Web applications are complex systems, and web application security must use multiple defensive layers and security controls at different stages of the development lifecycle. We look at a range of tools, demystifing their acronyms and those of the attack methods.

What Is Web Application Security?

A web application is an application stored on a remote server and delivered over the Internet through a browser-based interface. Web application security is the protection of web applications from malicious threats using software, hardware, and other methods. As web applications become a critical part of modern businesses, security is essential to protect business continuity, revenue, and customer trust.

Web applications are hosted on third-party web servers, use open source components and may need to support multiple operating systems, and proprietary code. They include many settings, pages, folders, parameters, and authentication methods, any of which can be an entry point for an attacker.

Modern development organizations are transitioning to a DevSecOps work process, in which security is built into applications from day one. For web applications, this means: 

• Including security considerations at the design stage.

• Scanning source code and open source components for vulnerabilities and remediating them immediately at the development stage.

• Testing compiled applications in testing and staging environments for security weaknesses.

• Deploying run time protection to block threats while applications are running in production.

• Carefully monitoring production applications to detect and respond to threats as they happen.

Types of Web Application Vulnerabilities

SQL Injection Attacks

SQL injection attacks attempt to add malicious SQL commands into databases to change, delete, or steal data or gain root access to the system.
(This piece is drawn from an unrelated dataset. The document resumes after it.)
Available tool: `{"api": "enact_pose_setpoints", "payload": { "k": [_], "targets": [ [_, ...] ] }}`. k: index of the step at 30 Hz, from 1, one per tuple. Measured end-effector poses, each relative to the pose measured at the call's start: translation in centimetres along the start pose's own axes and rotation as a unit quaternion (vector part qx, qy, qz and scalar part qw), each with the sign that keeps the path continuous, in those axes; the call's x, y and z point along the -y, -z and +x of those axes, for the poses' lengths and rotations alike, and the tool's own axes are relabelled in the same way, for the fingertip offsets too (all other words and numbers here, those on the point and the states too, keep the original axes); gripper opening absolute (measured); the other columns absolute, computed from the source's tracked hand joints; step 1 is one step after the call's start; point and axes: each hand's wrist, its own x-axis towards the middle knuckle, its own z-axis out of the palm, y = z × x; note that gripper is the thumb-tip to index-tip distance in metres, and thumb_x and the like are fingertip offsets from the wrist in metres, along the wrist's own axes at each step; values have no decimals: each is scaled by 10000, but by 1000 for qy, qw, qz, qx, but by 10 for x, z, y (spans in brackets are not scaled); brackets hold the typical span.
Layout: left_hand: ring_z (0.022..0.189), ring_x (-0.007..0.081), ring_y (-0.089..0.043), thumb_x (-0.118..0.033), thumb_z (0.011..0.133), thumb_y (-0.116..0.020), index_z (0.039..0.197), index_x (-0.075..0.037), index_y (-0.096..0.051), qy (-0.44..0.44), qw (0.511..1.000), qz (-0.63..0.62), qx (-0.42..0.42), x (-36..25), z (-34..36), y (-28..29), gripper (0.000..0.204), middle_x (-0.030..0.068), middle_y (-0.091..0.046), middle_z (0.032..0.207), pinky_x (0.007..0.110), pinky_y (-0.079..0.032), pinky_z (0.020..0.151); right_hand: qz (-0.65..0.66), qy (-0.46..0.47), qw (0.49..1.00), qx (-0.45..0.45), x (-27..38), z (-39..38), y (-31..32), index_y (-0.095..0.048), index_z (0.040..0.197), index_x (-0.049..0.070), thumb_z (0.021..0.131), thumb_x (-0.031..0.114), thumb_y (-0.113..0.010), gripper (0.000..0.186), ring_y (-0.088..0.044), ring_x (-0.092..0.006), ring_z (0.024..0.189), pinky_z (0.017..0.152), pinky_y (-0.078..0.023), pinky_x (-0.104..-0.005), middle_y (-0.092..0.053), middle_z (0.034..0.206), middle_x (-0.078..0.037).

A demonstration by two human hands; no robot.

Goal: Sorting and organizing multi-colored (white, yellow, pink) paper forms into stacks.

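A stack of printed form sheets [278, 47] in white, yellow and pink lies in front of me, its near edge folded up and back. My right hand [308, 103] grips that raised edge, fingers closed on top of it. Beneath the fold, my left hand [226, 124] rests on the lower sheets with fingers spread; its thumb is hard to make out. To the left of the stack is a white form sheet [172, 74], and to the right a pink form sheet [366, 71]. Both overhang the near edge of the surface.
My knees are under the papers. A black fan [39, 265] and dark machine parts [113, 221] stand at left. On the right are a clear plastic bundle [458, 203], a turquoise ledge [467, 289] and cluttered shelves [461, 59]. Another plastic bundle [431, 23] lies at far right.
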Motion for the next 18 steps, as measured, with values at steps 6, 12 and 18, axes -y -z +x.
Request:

An SQL injection attack targets servers that store SQL databases, using malicious injections to trick the server into divulging information like credit card numbers and credentials. 

Structured Query Language (SQL) is a programming language used to communicate with databases and manage information on applications. Servers that store information for websites often use SQL to manage data on databases. SQL injection attacks usually succeed because an application improperly sanitizes user inputs, failing to remove SQL code. 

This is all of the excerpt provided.